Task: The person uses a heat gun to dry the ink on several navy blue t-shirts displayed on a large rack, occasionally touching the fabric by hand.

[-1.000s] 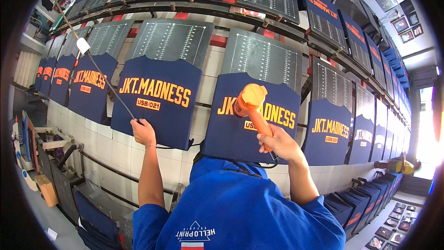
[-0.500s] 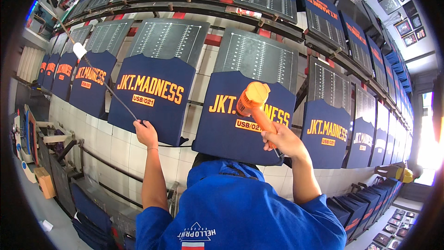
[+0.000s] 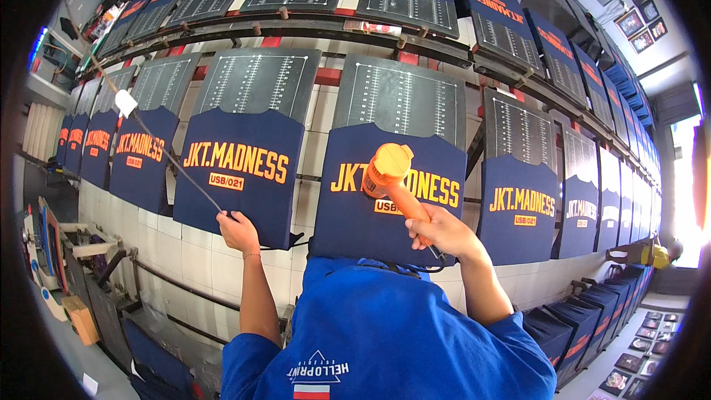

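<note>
An orange heat gun (image 3: pixel 402 187) is gripped by its handle in my right hand (image 3: pixel 450 232), fingers wrapped round it. Its round head hangs over the yellow-orange print of a navy shirt panel (image 3: pixel 363 233) spread on a dark pallet. My left hand (image 3: pixel 238 231) pinches a thin grey cord (image 3: pixel 198 184), near the lower part of another navy shirt panel (image 3: pixel 278 207) to the left. From there the cord slants up and left to a white connector (image 3: pixel 126 102). A black cord end hangs below my right hand.
Printed navy shirts on pallets (image 3: pixel 400 92) run in a long row to both sides, with a second row (image 3: pixel 411 7) behind a metal rail (image 3: pixel 296 24). A wooden block (image 3: pixel 80 320) and metal frames stand at the lower left. More covered pallets (image 3: pixel 585 322) stand at the lower right.
The heat gun has shifted slightly left across the print in my right hand. My left hand keeps its pinch on the cord. The whole view has tilted a little.
</note>
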`<state>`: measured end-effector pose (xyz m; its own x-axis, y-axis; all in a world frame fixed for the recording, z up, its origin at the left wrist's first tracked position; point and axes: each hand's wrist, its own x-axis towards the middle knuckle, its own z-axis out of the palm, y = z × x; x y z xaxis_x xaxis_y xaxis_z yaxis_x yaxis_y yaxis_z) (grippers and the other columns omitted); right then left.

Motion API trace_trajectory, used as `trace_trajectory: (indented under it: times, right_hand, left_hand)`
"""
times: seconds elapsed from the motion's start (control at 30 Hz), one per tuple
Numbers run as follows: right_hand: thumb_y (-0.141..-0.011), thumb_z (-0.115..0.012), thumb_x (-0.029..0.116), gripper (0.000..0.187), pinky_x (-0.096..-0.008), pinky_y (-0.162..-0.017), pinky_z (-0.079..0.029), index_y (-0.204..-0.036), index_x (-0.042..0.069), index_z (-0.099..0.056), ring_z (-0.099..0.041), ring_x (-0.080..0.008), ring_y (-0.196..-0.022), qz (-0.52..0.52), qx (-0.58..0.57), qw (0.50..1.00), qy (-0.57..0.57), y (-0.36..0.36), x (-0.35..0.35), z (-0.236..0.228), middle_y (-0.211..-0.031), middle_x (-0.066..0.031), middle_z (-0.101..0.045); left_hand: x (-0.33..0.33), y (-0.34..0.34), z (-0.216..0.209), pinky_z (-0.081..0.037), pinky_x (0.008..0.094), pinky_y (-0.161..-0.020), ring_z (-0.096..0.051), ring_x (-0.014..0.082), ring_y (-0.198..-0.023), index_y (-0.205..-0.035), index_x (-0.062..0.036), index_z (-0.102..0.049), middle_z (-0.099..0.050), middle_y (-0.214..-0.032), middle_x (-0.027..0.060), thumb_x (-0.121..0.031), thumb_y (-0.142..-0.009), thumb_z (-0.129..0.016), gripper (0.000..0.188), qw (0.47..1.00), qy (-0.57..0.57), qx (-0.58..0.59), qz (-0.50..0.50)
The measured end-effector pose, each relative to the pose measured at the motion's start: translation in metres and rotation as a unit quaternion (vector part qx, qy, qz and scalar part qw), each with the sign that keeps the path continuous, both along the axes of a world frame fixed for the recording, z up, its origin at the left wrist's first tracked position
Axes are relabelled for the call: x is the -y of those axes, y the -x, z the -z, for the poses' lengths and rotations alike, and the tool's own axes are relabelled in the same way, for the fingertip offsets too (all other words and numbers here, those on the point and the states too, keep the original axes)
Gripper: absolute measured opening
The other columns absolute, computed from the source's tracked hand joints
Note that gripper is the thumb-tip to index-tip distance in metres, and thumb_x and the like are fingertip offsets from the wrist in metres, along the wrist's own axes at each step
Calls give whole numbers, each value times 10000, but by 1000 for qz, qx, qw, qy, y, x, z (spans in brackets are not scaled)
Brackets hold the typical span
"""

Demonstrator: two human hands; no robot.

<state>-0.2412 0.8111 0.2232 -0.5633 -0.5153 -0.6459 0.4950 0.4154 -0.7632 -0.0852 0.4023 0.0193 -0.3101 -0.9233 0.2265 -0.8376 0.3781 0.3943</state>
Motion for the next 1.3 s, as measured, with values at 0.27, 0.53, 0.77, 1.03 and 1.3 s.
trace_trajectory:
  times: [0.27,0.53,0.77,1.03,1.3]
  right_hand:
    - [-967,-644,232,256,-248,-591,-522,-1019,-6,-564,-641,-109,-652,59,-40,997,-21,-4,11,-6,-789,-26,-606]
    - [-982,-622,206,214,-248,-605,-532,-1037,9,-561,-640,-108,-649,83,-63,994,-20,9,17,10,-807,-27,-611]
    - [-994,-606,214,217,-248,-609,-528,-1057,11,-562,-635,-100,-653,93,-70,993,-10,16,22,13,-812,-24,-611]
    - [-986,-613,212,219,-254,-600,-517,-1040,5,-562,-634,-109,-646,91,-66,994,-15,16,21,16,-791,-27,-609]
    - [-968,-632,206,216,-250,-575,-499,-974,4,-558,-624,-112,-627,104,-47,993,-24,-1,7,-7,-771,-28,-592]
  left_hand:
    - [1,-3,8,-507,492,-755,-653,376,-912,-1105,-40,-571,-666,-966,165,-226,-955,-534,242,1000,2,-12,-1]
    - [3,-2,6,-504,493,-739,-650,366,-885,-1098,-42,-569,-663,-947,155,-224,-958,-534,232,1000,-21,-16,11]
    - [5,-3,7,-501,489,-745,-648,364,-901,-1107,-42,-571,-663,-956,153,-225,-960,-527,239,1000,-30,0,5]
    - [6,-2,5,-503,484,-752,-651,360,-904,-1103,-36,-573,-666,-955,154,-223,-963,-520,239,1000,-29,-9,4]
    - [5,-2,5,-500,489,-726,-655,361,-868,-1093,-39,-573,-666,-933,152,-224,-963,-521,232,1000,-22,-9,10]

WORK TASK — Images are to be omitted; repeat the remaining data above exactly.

RESULT BELOW —
Task: The person uses a heat gun to dry the ink on several navy blue t-shirts displayed on a large rack, occasionally touching the fabric by hand.

[-1.000s] 
[-0.500s] 
[+0.000s] 

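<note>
An orange heat gun (image 3: pixel 402 187) is gripped by its handle in my right hand (image 3: pixel 450 232), fingers wrapped round it. Its round head hangs over the yellow-orange print of a navy shirt panel (image 3: pixel 363 233) spread on a dark pallet. My left hand (image 3: pixel 238 231) pinches a thin grey cord (image 3: pixel 198 184), near the lower part of another navy shirt panel (image 3: pixel 278 207) to the left. From there the cord slants up and left to a white connector (image 3: pixel 126 102). A black cord end hangs below my right hand.
Printed navy shirts on pallets (image 3: pixel 400 92) run in a long row to both sides, with a second row (image 3: pixel 411 7) behind a metal rail (image 3: pixel 296 24). A wooden block (image 3: pixel 80 320) and metal frames stand at the lower left. More covered pallets (image 3: pixel 585 322) stand at the lower right.
The heat gun has shifted slightly left across the print in my right hand. My left hand keeps its pinch on the cord. The whole view has tilted a little.
</note>
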`<state>`: measured end-effector pose (xyz m; its own x-axis, y-axis; all in a world frame fixed for the recording, z up, its origin at the left wrist's first tracked position; point and axes: each hand's wrist, its own x-axis towards the middle knuckle, its own z-axis out of the palm, y = z × x; x y z xaxis_x xaxis_y xaxis_z yaxis_x yaxis_y yaxis_z) (grippers and the other columns omitted); right then left.

Motion API trace_trajectory, used as `trace_trajectory: (indented under it: times, right_hand, left_hand)`
"""
times: seconds elapsed from the motion's start (control at 30 Hz), one per tuple
Numbers run as follows: right_hand: thumb_y (-0.141..-0.011), thumb_z (-0.115..0.012), thumb_x (-0.029..0.116), gripper (0.000..0.187), pinky_x (-0.096..-0.008), pinky_y (-0.162..-0.017), pinky_z (-0.079..0.029), index_y (-0.204..-0.036), index_x (-0.042..0.069), index_z (-0.099..0.056), ring_z (-0.099..0.041), ring_x (-0.080..0.008), ring_y (-0.196..-0.022), qz (-0.52..0.52), qx (-0.58..0.57), qw (0.50..1.00), qy (-0.57..0.57), y (-0.36..0.36), x (-0.35..0.35), z (-0.236..0.228), middle_y (-0.211..-0.031), middle_x (-0.066..0.031), middle_z (-0.101..0.045); left_hand: x (-0.33..0.33), y (-0.34..0.34), z (-0.216..0.209), pinky_z (-0.081..0.037), pinky_x (0.008..0.094), pinky_y (-0.161..-0.020), ring_z (-0.096..0.051), ring_x (-0.014..0.082), ring_y (-0.198..-0.023), index_y (-0.205..-0.035), index_x (-0.062..0.036), index_z (-0.102..0.049), middle_z (-0.099..0.050), middle_y (-0.214..-0.032), middle_x (-0.027..0.060), thumb_x (-0.121..0.031), thumb_y (-0.142..-0.009), thumb_z (-0.129..0.016), gripper (0.000..0.188), qw (0.47..1.00), qy (-0.57..0.57), qx (-0.58..0.59), qz (-0.50..0.50)
The measured end-effector pose, each relative to the pose measured at the motion's start: translation in metres and rotation as a unit quaternion (vector part qx, qy, qz and scalar part qw), each with the sign that keeps the path continuous, both along the axes of a world frame fixed for the recording, z up, its origin at the left wrist's first tracked position
Axes are relabelled for the call: x is the -y of those axes, y the -x, z the -z, for the poses' lengths and rotations alike, and the tool's own axes are relabelled in the same way, for the fingertip offsets too (all other words and numbers here, those on the point and the states too, keep the original axes)
Gripper: absolute measured opening
The other columns absolute, computed from the source's tracked hand joints
Note that gripper is the thumb-tip to index-tip distance in metres, and thumb_x and the like are fingertip offsets from the wrist in metres, along the wrist's own axes at each step
Calls give whole numbers, each value times 10000, but by 1000 for qz, qx, qw, qy, y, x, z (spans in brackets are not scaled)
Brackets hold the typical span
"""

Demonstrator: two human hands; no robot.

<state>-0.2412 0.8111 0.2232 -0.5633 -0.5153 -0.6459 0.4950 0.4154 -0.7632 -0.0852 0.4023 0.0193 -0.3101 -0.9233 0.2265 -0.8376 0.3781 0.3943</state>
Motion for the next 1.3 s, as measured, with values at 0.27, 0.53, 0.77, 1.03 and 1.3 s.
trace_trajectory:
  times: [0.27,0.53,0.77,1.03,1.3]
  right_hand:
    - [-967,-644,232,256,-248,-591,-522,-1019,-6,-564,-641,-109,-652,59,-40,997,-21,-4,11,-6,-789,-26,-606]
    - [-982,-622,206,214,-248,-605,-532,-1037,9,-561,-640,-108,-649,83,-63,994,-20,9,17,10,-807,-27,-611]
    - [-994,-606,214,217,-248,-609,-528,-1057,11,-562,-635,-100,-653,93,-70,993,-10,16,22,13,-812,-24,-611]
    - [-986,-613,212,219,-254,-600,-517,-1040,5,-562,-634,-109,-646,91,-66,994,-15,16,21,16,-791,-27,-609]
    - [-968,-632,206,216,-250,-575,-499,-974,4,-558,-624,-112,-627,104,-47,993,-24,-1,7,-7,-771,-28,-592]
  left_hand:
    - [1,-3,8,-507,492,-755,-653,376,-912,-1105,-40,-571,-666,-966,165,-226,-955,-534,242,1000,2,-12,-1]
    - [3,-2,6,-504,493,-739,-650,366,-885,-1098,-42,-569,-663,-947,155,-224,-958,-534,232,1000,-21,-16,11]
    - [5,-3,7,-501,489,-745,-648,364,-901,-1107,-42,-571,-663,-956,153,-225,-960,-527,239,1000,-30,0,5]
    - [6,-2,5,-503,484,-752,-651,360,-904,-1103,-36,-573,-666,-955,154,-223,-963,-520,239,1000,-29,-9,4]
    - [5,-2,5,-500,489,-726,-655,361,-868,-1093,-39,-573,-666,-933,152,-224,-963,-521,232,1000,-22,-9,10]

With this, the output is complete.